Changing the malaria epidemiology will affect the genetic diversity of Plasmodium falciparum. We studied the association between diversity at the merozoite surface protein 2 loci and the severity of disease in childhood malaria in two populations and at different time periods in Ibadan, southwest Nigeria. Population A comprised of 164 children (75 acute uncomplicated malaria (UM), 48 cerebral malaria (CM) and 41 severe malarial anaemia (SMA), while Population B comprised of 225 children (115 UM, 55 CM, 55 SMA). Results showed a high level of genetic diversity and multiplicity of P.falciparum infections in the two populations.

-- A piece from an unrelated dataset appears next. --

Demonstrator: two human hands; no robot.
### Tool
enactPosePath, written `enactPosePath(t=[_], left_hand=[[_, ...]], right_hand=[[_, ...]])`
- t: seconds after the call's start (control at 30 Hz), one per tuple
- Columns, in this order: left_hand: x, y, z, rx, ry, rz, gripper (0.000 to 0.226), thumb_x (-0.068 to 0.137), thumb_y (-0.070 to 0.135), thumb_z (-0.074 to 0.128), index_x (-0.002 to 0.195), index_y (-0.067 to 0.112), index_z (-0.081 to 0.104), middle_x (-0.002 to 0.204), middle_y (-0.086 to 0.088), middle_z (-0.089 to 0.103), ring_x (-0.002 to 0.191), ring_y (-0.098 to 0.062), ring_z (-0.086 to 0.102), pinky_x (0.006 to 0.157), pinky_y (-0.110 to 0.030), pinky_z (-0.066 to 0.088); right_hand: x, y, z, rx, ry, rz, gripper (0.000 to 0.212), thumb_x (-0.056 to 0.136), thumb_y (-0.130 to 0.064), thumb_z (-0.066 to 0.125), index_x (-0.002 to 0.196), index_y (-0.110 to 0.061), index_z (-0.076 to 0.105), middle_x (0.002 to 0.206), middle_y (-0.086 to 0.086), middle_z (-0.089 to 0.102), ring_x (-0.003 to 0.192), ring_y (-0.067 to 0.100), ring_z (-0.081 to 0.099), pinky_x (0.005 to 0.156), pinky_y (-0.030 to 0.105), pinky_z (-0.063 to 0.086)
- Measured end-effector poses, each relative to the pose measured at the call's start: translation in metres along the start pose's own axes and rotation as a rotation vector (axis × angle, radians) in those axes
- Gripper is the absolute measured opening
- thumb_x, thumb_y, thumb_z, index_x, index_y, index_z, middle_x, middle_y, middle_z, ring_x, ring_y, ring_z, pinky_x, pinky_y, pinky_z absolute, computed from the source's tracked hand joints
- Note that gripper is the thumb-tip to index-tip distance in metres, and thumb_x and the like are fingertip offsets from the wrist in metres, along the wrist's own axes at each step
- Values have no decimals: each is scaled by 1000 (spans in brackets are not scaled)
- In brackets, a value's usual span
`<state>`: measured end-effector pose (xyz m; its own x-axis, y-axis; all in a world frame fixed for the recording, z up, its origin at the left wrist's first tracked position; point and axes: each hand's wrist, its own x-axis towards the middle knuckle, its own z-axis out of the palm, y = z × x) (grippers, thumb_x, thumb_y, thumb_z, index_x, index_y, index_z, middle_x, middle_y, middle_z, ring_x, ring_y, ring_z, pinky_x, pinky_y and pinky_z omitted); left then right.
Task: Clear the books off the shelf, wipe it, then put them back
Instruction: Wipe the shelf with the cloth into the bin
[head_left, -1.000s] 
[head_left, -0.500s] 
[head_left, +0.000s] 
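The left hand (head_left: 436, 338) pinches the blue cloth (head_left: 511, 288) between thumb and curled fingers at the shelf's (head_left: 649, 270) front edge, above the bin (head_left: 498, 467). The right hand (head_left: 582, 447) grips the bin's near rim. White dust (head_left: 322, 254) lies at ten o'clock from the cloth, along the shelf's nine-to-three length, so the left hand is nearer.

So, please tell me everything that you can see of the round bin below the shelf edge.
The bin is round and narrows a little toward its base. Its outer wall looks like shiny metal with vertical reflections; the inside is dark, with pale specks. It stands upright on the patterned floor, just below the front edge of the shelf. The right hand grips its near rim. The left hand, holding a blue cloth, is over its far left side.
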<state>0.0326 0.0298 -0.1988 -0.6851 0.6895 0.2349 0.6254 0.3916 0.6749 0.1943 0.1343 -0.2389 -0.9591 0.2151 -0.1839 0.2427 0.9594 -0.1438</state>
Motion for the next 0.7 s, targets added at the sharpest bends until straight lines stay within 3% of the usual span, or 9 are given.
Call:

Polyinfections were common in the 2 populations but different (93% for PA and 52% for PB), the mean multiplicity of infections was different (3.98 per infected person for Population A and 1.80 for Population B. The presence of polyinfections was significantly lower only in the SMA group in Population A, p=0.007 but significantly lower in the CM, p=0.003 and SMA groups, p=0.000 in Population B. The presence of FC27 and 3D7 alleles was a significant predictor of SMA in Population A but not in Population B. The absence of polyinfections (single infections) was found to be a strong common factor or predictor of severe malaria in the two populations. We conclude that presence of single infections are associated with the development of severe malaria. In addition, malaria control activities have a great impact on the changing parasite population dynamics.